Animal care and ethical approval: MI model was developed using Wistar rats weighing between 220-230 g. The study was conducted in compliance with the international guidelines for laboratory animal care and use under protocol number 2021-006, with ethical approval obtained from the Institutional Animal Care and Use Committee at the Dr. Panjwani Center for Molecular Medicine and Drug Research, International Center for Chemical and Biological Sciences, University of Karachi. The animals were housed in separate cages, in a room maintained at a temperature of 22 °C ± 2 °C, 55 ± 5% relative humidity, and a 12 h light: 12 h dark cycle, with unrestricted access to water and food.

Cardiac model development: To develop the MI model, a metal rod was cooled in liquid nitrogen for 15 min.
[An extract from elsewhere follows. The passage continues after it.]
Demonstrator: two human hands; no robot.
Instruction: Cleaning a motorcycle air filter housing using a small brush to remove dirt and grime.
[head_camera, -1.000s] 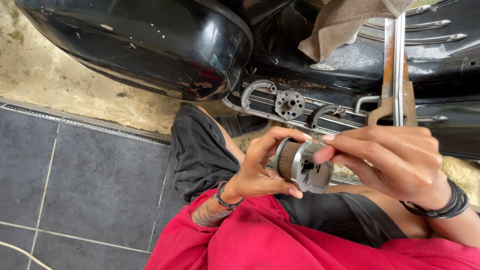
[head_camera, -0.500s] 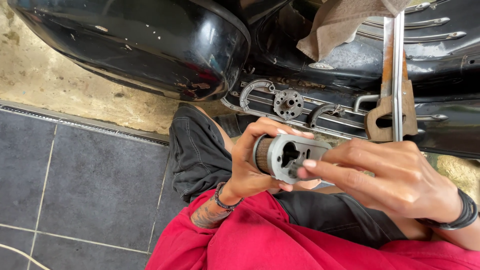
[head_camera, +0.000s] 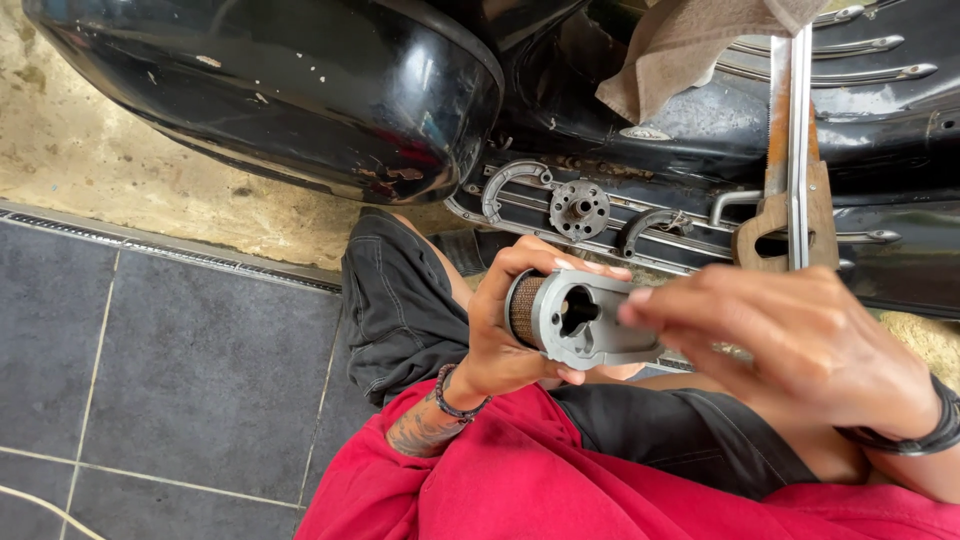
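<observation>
Grey metal filter housing (head_camera: 585, 320) near the lap, gripped round its mesh end by left hand (head_camera: 500, 335); right hand (head_camera: 800, 345) pinching its right edge. Best kept level, grip steady, below black scooter body (head_camera: 300, 90).

One view only, head cam, worn on the person's head. Looks steeply down over chest and lap, close in on both hands, left hand (head_camera: 510, 320) and right hand (head_camera: 800, 350). Beyond the fingertips: black scooter body (head_camera: 300, 100), top of frame. Left of the fingers: grey floor tiles (head_camera: 150, 380). Below the fingers: red shirt (head_camera: 560, 480). No 2nd view, so no shared area.
</observation>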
Rats were anesthetized with xylazine and ketamine (7 mg/kg and 60 mg/kg, respectively), according to their body weights. To initiate artificial ventilation, a rodent ventilator was used and endotracheal intubation was performed. Left thoracotomy was performed through the anterolateral 4th and 5th intercostal space, and a retractor was used to expose the heart. Then the rod was removed from liquid nitrogen and placed on the left ventricle of the heart for 10 s. Successful MI model development was confirmed with the change in color of the infarcted region from red to pale color. The chest cavity was closed with 5-0 suture (Ethicon, United States), and the skin was closed with a 4-0 suture. Trachea was closed with the help of 6-0 suture. Animals were administered diclofenac sodium (25 mg/mL) and antibiotics (penicillin and streptomycin 10000 U/mL) subcutaneously. Animals were observed until they regained consciousness. In the sham control group, the chest cavity was opened and then closed without the exposure of an ultracold rod.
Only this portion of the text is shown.